Marick F. Masters is currently Director of Labor@Wayne at Wayne State University, where he is a Professor of Business and Adjunct Professor of Political Science. Labor@Wayne includes the Labor Studies Center, Douglas A. Fraser Center for Workplace Issues, the undergraduate labor studies major, and the Master of Arts in Industrial Relations.

Professor Masters received his Ph.D. in Labor and Industrial Relations from the University of Illinois in 1983. He served on the faculty of the Department of Management at Texas A&M University from 1982-1986. He served on the faculty of the Katz Graduate School of Business, University of Pittsburgh , from 1986-2009 (January 4), where he was a professor, Director of MBA Programs, and Associate Dean (Interim).

Andrew Newman

ANDREW NEWMAN
Associate Professor of Cultural Anthropology
College of Liberal Arts and Sciences

I am a sociocultural anthropologist whose research combines urban ethnography with anthropological approaches to environmentalism. My interests include urban political ecology, land-use issues, “reclaimed” urban spaces, social movements, and the relationship between globalization and the city. In my fieldwork I focus on environmental and urban politics in a multiethnic district of Paris that is primarily populated by residents of Maghrebi and West African origin.

I am currently working on two Detroit focused projects: a community-led “People’s Atlas of Detroit” being done in conjunction with Building Movement of Detroit, and a collaborative project with Dr. Yuson Jung on ethical and sustainable food in the city.

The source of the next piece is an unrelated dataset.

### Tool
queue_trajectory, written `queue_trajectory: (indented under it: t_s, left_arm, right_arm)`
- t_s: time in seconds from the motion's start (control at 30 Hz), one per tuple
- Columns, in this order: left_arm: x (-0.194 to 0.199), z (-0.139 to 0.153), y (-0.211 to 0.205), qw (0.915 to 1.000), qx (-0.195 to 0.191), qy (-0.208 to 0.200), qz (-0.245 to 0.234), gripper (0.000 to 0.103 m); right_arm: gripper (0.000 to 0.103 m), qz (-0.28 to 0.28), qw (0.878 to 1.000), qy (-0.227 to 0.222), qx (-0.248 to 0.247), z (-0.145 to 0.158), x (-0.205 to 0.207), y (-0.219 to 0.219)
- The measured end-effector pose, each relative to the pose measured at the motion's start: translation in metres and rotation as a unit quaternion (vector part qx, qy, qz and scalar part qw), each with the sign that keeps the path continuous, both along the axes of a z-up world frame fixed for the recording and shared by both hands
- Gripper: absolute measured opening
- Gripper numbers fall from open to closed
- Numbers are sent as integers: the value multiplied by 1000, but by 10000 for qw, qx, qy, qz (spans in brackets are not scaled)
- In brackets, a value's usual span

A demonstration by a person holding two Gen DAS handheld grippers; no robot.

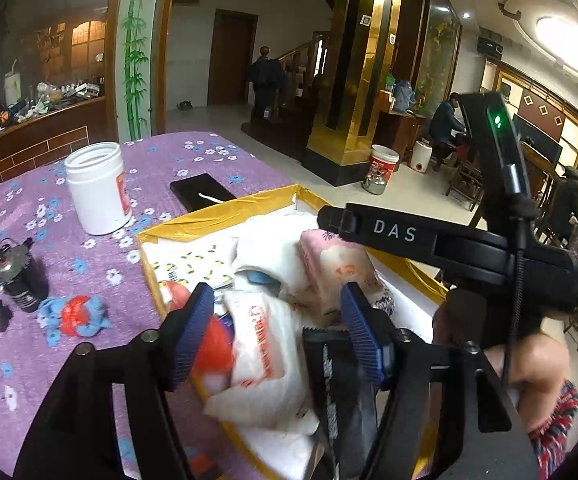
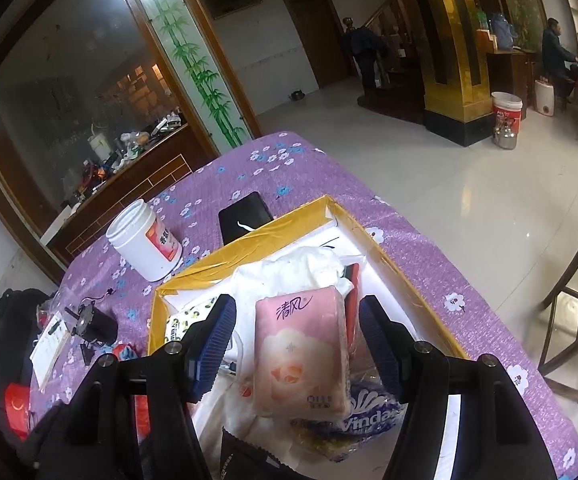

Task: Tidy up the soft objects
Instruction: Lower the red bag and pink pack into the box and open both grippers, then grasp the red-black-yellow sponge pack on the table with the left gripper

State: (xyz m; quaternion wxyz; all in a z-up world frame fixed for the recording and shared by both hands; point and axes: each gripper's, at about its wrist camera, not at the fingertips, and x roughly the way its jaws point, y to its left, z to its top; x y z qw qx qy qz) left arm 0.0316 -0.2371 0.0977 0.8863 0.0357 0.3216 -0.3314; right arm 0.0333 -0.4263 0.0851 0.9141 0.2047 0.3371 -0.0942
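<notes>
Pink tissue pack (image 2: pixel 303 350) lies in the yellow-rimmed box (image 2: pixel 405 276), between the right gripper (image 2: pixel 303 336)'s blue fingers (image 2: pixel 379 340), which stand wide and clear of it on both sides. It rests on a blue-and-white tissue pack (image 2: pixel 369 416) at 5 o'clock and crumpled white cloth (image 2: pixel 301 268) at 12 o'clock. In the left wrist view, the left gripper (image 1: pixel 277 336) hangs over the same box, its fingers (image 1: pixel 359 332) also wide, with a white wipes pack (image 1: pixel 267 360) lying loose between them and something red (image 1: pixel 213 348) beside the finger at 9 o'clock. Around the box on the purple flowered desk (image 1: pixel 89 360): a white jar (image 1: pixel 97 188) at 10 o'clock, a black phone (image 1: pixel 201 194) at 12 o'clock behind the box wall, a small dark motor (image 1: pixel 17 280) and a blue-and-red cloth bundle (image 1: pixel 75 316) at 9 o'clock. Both grippers tilt downward toward the box; a bare hand (image 1: pixel 537 364) grips the right gripper's handle at 3 o'clock.
</notes>
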Motion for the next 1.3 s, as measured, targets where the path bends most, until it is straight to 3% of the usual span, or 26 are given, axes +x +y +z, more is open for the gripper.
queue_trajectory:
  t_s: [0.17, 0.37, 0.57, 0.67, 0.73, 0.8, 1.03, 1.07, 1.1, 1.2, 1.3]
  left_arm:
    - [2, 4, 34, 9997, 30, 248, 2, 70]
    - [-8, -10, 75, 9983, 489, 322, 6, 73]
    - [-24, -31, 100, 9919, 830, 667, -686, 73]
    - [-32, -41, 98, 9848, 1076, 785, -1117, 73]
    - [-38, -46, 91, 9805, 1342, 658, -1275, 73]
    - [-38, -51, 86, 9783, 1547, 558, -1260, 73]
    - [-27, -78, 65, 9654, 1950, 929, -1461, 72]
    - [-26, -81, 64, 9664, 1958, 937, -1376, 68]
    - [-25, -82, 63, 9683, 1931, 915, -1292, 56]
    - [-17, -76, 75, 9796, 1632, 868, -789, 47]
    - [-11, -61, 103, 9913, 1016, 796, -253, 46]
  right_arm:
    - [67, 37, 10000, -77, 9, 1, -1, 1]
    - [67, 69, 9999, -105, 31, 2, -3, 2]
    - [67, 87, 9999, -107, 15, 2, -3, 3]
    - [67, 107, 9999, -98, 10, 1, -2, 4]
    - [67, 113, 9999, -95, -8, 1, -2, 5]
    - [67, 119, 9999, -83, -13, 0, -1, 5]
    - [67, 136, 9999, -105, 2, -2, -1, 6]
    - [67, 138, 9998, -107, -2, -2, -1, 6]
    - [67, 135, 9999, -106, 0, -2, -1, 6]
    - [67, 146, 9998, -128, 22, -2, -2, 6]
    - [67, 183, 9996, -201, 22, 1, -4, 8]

To find out more about Professor Newman, visit his webpage.

 

Lee Wilkins

LEE WILKINS
Professor and Chair, Department of Communication
College of Fine, Performing and Communication Arts

Lee Wilkins teaches and studies media ethics and media coverage of hazards and disasters. She is the co-author of one of the most widely used college media ethics texts, Media Ethics: Issues and Cases, now in its 8th edition, and has also written books and scholarly articles on how journalists and public relations professionals make moral decisions.

In 2010 her work on ethical thinking by public relations professionals received the PRIDE Award, as the best research in public relations, by the National Communication Association; in 2009 her co-edited book Handbook of Mass Media Ethics was named the best edited book by the ethics division of the National Communication Association.

She is a former newspaper reporter and editor and, before coming to Wayne State, taught at the University of Colorado, and the University of Missouri School of Journalism, where she is a professor emeritus. She earned her doctorate in political science from the University of Oregon, holds a masters in journalism from the same school, and undergraduate degrees in political science and journalism from the University of Missouri.

Her hobbies include quilting and community theater. Two of her favorite books are Carol Gilligan's In a Different Voice and J. K. Rowling's Harry Potter series. She and her husband David are owned by three border terriers. Wilkins currently serves as department chair.